_Assignment_
Copy nothing but the lines below running from the line containing "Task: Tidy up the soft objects" through the line containing "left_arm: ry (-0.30", both end lines included.

Records from a dataset
^^^^^^^^
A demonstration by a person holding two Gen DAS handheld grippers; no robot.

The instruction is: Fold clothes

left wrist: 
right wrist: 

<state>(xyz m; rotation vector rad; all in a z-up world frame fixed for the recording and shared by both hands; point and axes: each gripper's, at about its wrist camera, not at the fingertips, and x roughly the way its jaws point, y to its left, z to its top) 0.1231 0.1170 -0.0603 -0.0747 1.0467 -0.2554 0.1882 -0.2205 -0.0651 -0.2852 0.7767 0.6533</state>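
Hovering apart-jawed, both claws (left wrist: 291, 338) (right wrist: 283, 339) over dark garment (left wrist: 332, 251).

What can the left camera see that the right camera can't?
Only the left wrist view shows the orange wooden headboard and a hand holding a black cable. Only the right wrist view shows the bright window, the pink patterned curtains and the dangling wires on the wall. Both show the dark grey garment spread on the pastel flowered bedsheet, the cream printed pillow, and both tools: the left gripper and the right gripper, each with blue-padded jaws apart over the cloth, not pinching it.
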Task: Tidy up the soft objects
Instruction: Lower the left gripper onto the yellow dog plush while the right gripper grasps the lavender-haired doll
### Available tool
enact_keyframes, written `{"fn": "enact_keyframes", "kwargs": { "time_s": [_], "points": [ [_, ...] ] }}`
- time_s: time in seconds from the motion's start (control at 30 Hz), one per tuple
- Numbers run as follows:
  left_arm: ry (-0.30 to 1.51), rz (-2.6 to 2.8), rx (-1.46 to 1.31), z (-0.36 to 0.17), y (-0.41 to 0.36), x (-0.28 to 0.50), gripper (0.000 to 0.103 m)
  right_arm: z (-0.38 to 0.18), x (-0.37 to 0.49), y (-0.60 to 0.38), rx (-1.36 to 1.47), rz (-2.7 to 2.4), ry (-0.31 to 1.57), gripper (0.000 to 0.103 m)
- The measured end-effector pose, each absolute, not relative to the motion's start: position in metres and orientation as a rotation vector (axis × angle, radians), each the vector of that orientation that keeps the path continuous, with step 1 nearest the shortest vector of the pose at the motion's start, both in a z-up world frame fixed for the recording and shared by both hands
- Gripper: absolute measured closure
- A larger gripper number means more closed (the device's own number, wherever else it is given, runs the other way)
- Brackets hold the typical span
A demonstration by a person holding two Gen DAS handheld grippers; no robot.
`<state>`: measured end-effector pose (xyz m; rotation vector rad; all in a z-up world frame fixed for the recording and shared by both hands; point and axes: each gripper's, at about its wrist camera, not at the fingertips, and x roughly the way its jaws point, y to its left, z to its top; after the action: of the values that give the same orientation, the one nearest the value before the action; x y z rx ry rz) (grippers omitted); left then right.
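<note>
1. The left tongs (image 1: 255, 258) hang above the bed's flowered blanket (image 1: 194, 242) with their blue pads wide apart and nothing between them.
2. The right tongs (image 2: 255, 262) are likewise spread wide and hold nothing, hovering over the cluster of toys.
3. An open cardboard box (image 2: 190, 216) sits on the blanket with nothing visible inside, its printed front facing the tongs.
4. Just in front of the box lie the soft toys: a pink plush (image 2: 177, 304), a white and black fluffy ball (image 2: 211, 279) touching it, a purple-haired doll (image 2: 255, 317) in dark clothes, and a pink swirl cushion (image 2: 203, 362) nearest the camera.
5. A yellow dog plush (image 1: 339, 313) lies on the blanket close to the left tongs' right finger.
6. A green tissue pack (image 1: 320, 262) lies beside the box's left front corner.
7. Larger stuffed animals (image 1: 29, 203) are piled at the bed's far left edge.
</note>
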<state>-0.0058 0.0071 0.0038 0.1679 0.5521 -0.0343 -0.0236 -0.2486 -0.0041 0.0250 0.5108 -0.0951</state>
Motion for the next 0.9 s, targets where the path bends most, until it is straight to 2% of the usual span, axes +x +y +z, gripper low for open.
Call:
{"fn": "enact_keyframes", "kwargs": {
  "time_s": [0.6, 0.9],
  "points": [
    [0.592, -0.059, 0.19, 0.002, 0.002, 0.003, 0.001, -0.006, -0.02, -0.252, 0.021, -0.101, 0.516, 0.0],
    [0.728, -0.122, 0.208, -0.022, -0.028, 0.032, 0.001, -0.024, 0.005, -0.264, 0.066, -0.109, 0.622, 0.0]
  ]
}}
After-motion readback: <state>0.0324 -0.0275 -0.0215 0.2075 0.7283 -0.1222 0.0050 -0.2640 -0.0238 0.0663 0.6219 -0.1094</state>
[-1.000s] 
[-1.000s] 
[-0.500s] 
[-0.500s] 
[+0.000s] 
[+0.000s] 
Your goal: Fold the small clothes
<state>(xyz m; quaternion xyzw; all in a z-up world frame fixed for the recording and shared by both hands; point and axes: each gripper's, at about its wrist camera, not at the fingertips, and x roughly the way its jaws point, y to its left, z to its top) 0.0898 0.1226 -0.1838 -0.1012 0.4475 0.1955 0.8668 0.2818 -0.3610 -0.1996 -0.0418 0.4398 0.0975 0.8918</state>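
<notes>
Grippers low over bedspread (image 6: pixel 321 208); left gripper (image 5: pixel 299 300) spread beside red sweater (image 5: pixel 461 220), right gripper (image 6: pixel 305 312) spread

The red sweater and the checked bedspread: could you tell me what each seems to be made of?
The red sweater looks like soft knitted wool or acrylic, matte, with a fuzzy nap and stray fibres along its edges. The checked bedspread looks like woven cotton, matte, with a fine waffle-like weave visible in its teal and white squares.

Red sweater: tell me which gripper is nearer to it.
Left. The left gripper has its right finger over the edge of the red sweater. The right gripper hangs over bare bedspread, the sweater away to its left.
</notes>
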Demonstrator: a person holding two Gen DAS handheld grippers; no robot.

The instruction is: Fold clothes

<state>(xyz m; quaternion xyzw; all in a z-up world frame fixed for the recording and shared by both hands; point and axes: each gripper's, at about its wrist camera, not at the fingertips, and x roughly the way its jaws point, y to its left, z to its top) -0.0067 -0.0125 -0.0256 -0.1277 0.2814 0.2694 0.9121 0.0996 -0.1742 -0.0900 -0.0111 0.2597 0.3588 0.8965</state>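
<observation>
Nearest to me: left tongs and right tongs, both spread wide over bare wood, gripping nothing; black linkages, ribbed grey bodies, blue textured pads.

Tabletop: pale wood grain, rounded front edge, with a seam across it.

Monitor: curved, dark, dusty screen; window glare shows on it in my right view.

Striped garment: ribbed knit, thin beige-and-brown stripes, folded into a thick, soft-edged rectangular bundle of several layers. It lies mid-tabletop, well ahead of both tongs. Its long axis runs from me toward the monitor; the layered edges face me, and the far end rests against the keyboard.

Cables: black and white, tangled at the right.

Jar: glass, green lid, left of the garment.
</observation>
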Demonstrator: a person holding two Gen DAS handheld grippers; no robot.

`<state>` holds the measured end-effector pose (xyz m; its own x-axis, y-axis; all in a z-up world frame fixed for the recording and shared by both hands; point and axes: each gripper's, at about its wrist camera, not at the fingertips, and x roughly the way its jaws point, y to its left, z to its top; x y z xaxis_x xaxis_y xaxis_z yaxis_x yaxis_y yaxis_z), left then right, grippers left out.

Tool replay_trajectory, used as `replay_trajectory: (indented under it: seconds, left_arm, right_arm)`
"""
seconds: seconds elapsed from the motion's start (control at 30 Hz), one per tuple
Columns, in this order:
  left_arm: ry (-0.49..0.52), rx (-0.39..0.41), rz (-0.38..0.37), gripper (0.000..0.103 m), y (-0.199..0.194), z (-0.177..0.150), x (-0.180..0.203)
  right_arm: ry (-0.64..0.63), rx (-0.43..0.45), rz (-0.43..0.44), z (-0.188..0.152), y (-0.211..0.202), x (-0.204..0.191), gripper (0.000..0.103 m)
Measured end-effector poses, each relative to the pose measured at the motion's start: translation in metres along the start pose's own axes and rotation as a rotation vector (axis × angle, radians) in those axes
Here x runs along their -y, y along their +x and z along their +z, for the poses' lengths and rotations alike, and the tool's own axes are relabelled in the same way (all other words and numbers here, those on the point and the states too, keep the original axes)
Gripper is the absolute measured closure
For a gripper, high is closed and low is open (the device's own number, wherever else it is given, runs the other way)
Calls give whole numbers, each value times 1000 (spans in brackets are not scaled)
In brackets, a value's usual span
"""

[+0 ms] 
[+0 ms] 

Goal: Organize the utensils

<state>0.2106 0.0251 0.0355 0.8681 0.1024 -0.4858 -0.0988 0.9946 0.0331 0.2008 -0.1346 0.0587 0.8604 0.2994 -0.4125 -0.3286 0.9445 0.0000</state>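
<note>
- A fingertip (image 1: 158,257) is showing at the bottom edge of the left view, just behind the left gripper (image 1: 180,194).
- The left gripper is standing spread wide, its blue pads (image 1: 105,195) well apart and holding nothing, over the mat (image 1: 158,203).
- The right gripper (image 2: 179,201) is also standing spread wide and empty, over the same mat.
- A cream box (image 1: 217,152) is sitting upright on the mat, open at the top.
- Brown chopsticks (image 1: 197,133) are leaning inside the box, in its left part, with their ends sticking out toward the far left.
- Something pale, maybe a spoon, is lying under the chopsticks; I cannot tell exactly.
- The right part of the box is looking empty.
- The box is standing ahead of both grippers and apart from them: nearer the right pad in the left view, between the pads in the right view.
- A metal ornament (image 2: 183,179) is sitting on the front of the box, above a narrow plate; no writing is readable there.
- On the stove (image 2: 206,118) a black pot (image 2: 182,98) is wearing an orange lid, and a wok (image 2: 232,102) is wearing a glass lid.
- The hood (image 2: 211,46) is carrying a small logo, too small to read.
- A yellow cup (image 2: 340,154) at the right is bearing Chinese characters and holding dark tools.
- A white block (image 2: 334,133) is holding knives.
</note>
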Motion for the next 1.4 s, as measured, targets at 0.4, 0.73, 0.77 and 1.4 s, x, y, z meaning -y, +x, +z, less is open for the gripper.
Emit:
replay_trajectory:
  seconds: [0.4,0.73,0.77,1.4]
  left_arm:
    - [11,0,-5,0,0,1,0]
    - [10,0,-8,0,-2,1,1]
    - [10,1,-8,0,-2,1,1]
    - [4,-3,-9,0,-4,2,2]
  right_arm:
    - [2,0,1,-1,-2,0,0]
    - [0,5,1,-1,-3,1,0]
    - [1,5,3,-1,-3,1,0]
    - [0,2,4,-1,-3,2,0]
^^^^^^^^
_Written solution_
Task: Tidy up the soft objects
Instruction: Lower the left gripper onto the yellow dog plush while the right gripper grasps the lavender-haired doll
### Available tool
enact_keyframes, written `{"fn": "enact_keyframes", "kwargs": { "time_s": [_], "points": [ [_, ...] ] }}`
- time_s: time in seconds from the motion's start (control at 30 Hz), one per tuple
- Numbers run as follows:
  left_arm: ry (-0.30 to 1.51), rz (-2.6 to 2.8), rx (-1.46 to 1.31), z (-0.36 to 0.17), y (-0.41 to 0.36), x (-0.28 to 0.50), gripper (0.000 to 0.103 m)

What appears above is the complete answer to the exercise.